[Exercise instructions]: From the records below, please repeat exactly the line that has "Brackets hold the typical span", the line that has "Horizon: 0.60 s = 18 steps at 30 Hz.", and every line between them, and nothing else.

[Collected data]
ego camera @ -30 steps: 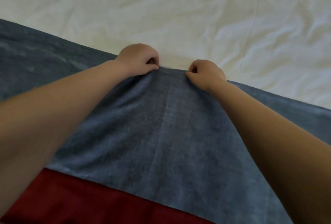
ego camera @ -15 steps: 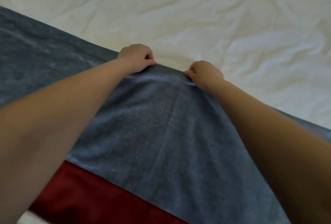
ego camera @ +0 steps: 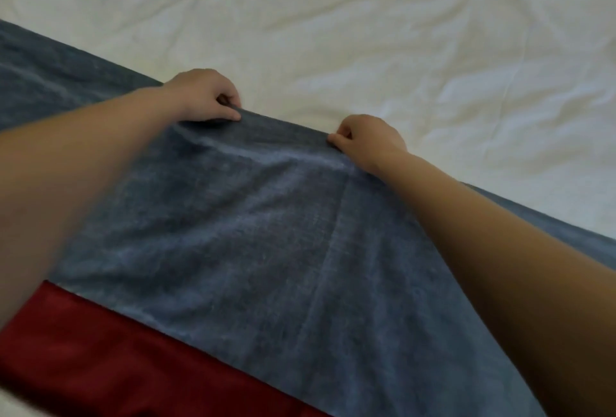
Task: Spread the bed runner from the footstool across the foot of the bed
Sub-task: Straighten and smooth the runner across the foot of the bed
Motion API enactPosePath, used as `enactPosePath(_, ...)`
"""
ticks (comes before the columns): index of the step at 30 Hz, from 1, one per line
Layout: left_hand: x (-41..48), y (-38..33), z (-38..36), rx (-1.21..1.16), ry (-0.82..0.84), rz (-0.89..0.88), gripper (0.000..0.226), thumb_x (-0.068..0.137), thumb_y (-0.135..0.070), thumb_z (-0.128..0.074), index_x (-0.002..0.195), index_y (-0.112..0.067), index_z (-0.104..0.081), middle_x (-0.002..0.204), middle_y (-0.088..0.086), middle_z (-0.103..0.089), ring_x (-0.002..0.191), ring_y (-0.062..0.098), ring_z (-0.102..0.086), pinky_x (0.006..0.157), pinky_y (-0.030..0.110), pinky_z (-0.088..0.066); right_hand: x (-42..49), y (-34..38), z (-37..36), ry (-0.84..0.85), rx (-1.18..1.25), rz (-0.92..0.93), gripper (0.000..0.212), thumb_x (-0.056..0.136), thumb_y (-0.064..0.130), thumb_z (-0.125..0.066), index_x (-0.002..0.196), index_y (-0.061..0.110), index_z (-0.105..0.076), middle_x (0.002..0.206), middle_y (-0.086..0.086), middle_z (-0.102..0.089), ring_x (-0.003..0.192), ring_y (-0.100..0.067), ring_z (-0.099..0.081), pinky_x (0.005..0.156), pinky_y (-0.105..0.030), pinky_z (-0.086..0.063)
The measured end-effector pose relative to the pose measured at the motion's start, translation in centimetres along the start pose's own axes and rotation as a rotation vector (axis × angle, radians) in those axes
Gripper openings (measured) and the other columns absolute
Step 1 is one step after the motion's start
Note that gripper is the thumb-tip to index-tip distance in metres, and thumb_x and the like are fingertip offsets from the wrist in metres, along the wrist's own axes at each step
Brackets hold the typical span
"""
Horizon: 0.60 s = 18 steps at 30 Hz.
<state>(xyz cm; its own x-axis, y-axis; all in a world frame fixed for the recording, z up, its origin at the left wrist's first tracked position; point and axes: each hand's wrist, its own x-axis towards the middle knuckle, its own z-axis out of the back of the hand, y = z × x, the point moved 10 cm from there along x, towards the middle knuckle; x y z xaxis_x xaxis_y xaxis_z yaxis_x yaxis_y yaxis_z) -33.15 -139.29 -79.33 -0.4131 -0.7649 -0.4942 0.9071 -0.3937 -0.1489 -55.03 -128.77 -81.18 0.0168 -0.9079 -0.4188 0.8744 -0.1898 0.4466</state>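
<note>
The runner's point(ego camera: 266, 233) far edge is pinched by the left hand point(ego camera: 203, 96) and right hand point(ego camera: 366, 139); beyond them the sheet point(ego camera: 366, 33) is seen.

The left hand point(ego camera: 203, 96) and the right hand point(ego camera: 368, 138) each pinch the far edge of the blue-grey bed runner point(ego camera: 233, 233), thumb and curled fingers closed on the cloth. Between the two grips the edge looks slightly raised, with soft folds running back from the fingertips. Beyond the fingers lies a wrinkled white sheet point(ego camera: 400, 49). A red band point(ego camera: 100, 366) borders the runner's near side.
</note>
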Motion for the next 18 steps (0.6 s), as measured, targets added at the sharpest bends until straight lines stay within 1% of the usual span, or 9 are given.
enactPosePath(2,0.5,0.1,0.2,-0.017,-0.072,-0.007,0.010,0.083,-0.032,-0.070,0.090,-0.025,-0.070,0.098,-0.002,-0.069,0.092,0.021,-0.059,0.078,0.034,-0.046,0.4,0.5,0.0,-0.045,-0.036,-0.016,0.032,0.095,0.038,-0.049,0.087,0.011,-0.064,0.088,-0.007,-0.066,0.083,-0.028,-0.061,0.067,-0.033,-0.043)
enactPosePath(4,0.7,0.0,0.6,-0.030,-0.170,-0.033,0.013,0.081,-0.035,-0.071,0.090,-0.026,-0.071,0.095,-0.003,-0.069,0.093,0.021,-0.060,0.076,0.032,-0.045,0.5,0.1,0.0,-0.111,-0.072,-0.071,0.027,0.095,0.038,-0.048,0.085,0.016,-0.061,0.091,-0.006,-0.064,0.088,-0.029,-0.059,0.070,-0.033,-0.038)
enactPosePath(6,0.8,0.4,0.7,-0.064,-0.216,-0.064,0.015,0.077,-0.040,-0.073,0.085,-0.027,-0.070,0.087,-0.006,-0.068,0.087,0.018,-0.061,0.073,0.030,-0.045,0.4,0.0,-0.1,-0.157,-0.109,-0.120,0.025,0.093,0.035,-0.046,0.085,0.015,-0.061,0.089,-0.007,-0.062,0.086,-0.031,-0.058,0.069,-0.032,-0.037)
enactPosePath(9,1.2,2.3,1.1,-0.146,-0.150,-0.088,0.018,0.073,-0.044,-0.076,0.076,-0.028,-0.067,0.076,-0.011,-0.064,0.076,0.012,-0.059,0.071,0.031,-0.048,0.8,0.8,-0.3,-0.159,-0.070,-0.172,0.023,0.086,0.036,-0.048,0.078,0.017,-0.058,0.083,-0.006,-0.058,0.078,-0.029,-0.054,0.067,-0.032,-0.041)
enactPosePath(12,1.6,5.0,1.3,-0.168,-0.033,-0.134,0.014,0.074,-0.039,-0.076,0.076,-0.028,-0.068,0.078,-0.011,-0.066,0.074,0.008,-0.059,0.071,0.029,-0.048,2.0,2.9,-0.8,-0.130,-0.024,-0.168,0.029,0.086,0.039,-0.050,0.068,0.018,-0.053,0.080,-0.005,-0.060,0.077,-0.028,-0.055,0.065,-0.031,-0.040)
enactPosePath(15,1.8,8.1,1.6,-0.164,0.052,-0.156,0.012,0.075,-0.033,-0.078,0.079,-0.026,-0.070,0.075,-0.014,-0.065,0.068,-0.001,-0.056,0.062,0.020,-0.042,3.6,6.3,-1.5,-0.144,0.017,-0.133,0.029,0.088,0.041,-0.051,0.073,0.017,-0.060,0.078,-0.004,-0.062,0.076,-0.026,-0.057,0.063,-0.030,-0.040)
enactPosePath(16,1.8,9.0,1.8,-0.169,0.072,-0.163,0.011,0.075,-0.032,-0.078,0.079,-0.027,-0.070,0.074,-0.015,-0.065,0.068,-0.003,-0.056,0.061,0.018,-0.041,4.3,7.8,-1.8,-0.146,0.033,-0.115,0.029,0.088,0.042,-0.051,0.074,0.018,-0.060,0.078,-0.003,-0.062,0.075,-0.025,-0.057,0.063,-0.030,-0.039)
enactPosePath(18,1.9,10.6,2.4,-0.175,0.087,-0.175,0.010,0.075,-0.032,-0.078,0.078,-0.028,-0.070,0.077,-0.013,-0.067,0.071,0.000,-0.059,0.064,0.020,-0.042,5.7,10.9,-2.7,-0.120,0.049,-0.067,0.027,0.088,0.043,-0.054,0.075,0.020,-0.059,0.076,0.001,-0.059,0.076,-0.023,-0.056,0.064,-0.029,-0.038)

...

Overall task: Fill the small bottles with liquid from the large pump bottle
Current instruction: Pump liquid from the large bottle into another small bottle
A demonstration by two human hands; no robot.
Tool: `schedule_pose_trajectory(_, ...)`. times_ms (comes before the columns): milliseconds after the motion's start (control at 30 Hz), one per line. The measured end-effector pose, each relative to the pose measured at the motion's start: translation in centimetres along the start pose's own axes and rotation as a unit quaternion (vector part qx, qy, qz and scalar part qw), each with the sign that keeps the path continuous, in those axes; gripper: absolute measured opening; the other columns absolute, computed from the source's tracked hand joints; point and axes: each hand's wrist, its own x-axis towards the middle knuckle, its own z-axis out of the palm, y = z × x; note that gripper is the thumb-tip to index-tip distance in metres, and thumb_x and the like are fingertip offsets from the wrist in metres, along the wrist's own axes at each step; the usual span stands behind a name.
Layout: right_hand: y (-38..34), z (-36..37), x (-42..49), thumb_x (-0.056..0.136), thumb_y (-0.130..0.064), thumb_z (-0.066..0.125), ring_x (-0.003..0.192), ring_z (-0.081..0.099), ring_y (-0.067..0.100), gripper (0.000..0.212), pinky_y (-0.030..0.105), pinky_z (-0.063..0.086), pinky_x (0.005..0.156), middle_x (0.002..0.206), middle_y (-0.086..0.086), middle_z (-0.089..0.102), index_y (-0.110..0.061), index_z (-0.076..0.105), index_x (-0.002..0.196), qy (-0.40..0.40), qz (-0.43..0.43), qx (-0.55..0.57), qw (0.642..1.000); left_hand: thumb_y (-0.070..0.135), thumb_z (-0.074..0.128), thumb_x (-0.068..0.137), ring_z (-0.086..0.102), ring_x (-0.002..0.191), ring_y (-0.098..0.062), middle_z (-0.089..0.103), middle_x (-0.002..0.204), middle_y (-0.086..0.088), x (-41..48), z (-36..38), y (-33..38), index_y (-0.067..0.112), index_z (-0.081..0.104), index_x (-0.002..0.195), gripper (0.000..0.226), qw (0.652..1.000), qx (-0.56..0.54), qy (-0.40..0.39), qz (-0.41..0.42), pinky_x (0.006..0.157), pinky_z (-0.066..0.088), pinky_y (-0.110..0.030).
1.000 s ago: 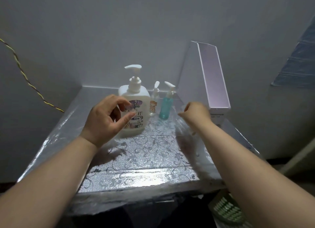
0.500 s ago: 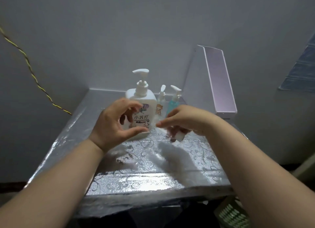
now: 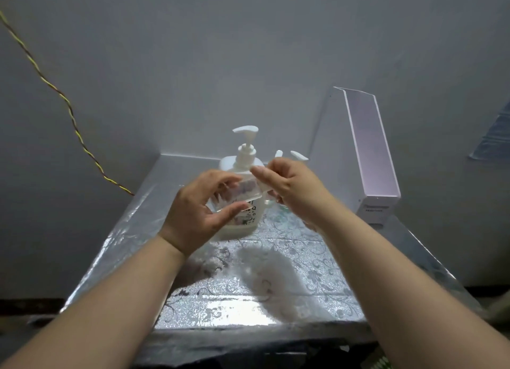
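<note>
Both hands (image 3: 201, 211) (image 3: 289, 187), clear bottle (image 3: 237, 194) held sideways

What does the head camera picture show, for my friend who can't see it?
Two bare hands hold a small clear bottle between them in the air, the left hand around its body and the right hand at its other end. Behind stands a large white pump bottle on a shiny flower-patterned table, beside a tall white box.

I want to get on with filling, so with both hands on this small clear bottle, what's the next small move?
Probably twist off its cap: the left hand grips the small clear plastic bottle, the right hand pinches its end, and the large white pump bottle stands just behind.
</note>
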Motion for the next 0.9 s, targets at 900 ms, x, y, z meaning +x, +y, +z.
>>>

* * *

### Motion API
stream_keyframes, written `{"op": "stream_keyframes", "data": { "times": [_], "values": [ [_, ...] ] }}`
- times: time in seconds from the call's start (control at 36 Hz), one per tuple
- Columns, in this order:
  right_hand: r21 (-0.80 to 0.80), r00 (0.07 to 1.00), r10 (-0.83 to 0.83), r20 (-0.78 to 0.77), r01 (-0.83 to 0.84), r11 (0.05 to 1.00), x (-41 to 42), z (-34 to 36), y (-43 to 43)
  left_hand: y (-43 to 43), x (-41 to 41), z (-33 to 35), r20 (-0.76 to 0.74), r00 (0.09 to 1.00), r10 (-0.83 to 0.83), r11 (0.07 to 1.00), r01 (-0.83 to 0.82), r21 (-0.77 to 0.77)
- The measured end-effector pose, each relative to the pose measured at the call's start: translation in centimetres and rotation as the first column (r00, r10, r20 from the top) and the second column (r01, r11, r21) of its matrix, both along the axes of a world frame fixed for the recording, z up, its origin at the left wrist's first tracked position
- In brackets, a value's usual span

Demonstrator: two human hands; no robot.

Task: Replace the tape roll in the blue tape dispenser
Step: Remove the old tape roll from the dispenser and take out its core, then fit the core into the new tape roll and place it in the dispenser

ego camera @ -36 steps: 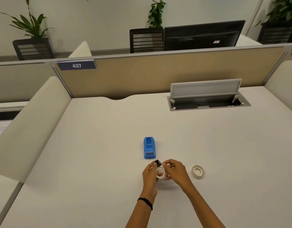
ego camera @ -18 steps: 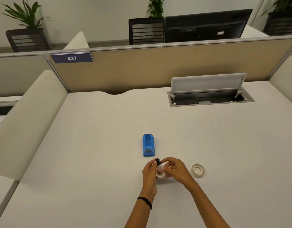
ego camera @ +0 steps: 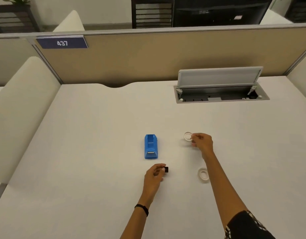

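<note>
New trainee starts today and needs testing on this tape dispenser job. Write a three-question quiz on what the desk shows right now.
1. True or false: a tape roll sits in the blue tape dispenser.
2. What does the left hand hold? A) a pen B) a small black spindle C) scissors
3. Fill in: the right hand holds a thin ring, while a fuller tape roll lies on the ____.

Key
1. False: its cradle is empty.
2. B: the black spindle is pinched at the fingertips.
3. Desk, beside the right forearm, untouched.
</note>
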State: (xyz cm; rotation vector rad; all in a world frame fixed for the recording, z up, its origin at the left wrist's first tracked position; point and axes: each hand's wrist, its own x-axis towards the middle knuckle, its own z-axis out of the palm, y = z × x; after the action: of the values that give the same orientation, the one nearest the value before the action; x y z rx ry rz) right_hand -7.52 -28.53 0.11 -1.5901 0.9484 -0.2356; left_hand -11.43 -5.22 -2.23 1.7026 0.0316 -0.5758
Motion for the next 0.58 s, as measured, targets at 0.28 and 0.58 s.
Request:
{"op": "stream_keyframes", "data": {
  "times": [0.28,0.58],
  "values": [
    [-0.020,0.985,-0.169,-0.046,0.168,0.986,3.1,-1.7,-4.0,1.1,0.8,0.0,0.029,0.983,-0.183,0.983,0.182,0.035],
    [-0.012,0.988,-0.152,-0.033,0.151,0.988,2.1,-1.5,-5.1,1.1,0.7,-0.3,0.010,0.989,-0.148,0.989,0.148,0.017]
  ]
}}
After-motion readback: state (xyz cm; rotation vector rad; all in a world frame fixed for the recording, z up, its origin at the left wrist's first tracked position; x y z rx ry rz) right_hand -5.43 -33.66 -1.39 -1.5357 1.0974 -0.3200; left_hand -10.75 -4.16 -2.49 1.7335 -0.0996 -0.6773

[Solution to this problem]:
Brackets hold the typical span
"""
Horizon: 0.60 s = 18 steps at 30 Hz.

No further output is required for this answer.